◆ TASK STATEMENT
Count the lines below that hold "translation". Give the number without comment.

◆ INPUT MATERIAL
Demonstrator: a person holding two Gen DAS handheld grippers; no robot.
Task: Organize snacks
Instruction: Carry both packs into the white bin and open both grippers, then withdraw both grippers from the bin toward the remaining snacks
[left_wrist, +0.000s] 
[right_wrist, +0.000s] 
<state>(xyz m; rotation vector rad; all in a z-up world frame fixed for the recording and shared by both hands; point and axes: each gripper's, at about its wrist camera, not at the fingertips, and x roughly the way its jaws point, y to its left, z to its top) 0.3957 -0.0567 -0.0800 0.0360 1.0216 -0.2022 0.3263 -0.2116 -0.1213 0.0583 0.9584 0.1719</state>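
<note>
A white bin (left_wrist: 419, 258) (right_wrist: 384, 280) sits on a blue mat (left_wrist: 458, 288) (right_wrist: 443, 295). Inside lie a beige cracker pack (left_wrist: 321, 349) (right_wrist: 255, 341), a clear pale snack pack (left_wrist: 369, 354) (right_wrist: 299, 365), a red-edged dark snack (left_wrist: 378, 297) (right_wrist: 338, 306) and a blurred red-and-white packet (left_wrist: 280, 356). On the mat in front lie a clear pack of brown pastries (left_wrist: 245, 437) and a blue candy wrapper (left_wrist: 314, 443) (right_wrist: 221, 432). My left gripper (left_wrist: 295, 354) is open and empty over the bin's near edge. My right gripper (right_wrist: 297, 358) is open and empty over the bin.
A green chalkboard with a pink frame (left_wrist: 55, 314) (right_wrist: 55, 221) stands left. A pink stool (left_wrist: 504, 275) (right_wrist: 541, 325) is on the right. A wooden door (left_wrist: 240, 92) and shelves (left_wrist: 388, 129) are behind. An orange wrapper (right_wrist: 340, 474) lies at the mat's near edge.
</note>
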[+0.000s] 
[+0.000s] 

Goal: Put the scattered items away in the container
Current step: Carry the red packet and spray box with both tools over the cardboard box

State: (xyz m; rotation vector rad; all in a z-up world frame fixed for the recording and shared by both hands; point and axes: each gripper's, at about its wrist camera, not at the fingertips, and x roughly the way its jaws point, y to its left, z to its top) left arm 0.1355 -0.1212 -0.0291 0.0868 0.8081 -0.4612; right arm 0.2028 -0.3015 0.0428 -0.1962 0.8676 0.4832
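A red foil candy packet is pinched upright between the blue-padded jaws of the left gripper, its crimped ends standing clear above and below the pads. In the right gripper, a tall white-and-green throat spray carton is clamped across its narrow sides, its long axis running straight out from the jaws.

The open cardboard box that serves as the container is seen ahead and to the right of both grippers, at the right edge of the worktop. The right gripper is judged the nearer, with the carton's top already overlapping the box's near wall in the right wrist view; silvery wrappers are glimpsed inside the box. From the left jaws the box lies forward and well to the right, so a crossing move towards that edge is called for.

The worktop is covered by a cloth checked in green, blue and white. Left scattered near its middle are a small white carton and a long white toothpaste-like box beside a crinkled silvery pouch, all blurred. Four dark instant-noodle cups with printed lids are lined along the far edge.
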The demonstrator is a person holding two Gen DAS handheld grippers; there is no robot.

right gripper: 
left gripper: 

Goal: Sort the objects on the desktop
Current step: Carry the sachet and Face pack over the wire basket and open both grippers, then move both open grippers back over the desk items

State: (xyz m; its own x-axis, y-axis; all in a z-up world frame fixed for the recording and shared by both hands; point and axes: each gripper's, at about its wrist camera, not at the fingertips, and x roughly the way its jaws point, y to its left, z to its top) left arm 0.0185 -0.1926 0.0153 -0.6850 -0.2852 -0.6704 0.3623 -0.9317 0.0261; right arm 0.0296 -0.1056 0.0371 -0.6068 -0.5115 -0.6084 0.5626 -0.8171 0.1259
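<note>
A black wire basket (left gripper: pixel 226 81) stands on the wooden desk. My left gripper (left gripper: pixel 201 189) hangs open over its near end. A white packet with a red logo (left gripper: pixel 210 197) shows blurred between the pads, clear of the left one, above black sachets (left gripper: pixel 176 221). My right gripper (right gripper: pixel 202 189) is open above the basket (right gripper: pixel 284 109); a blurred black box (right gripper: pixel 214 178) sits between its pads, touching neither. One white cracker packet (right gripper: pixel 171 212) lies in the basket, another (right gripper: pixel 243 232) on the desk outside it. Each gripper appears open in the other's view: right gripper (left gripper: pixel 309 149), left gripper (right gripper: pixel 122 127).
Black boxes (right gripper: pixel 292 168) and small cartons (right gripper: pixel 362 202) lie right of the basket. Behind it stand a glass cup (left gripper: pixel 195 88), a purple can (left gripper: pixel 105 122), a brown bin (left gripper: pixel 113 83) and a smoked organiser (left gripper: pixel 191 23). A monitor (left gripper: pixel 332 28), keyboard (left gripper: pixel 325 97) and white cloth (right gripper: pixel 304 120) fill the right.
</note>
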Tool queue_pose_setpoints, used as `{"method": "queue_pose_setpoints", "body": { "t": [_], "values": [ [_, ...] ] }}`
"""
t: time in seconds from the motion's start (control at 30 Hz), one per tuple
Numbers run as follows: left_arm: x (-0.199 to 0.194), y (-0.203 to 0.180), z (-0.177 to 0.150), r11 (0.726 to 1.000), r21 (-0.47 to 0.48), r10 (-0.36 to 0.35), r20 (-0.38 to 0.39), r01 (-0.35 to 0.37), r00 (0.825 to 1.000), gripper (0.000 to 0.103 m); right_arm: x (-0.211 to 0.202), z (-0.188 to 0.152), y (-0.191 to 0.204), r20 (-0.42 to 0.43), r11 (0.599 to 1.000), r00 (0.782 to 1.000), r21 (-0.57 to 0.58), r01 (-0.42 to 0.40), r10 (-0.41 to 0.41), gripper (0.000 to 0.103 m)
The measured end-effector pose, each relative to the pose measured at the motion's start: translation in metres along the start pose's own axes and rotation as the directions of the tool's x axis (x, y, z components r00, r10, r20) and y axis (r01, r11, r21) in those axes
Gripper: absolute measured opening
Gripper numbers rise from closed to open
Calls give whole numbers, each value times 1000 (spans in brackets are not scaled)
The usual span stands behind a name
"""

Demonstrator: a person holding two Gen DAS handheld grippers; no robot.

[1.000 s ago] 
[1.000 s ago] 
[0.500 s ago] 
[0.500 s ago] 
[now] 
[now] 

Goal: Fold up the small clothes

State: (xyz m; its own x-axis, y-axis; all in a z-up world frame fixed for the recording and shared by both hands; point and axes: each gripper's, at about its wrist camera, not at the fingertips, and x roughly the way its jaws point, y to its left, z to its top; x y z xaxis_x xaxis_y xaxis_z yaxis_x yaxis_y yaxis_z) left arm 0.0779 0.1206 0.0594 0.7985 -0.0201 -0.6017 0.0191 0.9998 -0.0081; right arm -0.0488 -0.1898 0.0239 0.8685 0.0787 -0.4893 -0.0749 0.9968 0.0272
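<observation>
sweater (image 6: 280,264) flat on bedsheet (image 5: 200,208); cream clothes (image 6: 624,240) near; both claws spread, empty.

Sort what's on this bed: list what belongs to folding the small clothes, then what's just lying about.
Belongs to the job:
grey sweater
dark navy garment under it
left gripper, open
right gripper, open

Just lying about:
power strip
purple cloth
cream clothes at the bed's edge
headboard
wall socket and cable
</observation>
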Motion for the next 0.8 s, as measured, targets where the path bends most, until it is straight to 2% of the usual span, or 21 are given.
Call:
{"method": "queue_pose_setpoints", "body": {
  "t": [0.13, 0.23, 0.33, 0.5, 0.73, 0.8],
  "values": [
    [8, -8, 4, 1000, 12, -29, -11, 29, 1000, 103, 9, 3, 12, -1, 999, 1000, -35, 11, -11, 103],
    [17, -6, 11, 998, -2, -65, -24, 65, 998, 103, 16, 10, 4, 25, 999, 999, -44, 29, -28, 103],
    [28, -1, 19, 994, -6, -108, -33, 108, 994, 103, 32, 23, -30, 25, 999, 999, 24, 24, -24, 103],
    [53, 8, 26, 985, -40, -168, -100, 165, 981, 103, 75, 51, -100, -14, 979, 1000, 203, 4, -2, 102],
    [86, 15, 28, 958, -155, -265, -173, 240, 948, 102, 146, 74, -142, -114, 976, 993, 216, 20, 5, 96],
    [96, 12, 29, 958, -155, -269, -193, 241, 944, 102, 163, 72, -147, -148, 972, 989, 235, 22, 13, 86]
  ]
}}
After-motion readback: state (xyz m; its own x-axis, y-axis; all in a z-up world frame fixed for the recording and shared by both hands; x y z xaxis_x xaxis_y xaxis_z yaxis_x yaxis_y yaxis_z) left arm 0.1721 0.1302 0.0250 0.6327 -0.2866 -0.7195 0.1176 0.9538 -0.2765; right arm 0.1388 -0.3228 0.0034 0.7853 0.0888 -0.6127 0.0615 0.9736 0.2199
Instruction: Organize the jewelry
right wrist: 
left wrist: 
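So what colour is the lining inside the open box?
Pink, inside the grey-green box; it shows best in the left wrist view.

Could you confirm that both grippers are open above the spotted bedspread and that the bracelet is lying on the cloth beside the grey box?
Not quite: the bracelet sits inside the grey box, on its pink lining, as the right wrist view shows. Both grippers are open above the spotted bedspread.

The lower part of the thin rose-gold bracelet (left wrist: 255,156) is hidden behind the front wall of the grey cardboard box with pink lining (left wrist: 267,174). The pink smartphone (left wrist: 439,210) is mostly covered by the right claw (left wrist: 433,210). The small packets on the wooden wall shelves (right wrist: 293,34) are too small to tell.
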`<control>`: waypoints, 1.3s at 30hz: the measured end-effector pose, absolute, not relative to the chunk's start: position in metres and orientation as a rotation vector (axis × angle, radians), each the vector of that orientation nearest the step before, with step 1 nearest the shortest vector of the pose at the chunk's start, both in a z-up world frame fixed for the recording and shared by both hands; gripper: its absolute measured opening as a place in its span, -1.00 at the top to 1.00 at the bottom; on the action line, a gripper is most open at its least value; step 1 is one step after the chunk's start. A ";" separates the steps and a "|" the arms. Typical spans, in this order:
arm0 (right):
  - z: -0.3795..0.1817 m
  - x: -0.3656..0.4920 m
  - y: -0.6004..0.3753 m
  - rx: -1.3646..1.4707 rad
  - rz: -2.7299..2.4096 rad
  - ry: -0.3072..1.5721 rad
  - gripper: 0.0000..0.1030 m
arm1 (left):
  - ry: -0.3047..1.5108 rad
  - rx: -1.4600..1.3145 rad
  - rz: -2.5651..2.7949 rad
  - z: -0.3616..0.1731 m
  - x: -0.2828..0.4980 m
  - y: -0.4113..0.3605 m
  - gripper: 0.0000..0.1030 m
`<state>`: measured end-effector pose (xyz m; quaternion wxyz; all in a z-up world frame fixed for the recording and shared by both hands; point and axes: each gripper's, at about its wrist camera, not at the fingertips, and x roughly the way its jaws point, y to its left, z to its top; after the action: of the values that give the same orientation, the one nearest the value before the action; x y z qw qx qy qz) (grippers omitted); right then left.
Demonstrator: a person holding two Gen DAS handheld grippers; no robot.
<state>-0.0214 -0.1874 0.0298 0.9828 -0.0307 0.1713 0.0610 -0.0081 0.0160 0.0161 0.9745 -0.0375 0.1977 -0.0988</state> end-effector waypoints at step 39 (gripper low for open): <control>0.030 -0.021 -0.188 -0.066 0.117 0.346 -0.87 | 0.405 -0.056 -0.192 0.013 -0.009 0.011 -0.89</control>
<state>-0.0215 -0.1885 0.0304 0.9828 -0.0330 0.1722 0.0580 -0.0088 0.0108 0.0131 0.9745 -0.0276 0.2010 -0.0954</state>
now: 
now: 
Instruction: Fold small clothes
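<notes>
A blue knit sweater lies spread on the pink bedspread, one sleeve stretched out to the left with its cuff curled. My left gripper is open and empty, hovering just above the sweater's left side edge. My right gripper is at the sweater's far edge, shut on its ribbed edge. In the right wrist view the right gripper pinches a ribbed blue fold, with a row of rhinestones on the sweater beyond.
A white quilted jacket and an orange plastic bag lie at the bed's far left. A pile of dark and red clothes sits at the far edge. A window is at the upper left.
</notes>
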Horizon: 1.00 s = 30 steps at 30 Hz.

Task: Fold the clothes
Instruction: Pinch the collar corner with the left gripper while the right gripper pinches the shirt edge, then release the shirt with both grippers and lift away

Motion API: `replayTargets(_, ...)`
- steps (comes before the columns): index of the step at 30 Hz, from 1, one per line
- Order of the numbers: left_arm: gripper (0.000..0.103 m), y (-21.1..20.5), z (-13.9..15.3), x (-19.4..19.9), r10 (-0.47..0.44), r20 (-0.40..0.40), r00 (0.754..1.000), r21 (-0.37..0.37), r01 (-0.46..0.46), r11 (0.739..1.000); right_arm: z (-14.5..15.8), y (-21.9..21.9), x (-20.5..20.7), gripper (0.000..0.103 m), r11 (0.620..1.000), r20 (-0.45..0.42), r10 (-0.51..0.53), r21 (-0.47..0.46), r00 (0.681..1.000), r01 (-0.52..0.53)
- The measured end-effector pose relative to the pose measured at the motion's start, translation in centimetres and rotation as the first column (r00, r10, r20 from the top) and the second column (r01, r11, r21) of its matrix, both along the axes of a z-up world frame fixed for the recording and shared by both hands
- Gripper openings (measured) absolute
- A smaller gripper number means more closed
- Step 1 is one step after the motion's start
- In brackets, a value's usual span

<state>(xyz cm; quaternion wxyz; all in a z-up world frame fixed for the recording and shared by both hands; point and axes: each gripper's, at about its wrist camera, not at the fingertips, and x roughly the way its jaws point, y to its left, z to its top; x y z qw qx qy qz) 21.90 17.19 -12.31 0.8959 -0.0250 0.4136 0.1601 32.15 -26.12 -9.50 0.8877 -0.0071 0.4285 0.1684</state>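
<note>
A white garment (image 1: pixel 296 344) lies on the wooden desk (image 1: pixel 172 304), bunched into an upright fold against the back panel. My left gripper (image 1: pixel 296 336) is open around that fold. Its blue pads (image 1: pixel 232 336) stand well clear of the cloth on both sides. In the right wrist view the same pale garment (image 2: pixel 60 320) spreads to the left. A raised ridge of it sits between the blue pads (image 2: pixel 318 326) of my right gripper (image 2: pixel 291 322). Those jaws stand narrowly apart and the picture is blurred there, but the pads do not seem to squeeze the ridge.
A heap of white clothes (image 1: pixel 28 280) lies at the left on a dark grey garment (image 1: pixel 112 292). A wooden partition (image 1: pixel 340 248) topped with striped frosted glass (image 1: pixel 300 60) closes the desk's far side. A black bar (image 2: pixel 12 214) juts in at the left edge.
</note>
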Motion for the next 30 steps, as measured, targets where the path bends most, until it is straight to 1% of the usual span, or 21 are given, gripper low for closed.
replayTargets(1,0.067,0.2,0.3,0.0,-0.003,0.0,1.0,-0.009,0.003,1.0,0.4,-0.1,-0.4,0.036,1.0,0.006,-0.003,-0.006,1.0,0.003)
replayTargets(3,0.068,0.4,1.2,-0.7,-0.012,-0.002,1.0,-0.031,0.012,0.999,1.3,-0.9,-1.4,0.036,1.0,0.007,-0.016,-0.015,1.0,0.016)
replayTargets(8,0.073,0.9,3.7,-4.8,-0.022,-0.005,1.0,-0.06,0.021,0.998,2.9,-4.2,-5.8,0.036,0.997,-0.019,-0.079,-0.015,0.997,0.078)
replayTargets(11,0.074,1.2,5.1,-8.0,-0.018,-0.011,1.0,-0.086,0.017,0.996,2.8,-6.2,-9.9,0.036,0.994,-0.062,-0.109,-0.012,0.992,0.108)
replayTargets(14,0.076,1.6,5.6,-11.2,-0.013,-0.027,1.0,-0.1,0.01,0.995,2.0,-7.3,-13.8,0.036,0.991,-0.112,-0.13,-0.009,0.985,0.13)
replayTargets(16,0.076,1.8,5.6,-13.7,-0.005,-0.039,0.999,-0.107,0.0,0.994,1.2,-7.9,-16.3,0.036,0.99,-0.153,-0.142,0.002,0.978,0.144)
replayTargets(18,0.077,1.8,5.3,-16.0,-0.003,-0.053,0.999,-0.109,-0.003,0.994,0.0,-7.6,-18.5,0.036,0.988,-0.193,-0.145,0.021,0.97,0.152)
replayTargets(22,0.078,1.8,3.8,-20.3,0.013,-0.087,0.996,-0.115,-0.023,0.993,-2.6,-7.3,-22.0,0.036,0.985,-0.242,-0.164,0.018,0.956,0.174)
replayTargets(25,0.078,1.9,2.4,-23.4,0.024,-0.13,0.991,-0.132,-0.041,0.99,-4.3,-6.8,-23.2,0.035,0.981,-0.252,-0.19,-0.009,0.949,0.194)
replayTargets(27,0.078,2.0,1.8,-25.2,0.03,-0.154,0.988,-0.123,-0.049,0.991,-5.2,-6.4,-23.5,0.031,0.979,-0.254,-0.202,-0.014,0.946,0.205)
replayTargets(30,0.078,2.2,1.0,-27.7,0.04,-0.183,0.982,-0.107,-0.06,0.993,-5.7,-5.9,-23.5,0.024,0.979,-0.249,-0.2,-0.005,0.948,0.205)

◆ SOLVED EXERCISE
2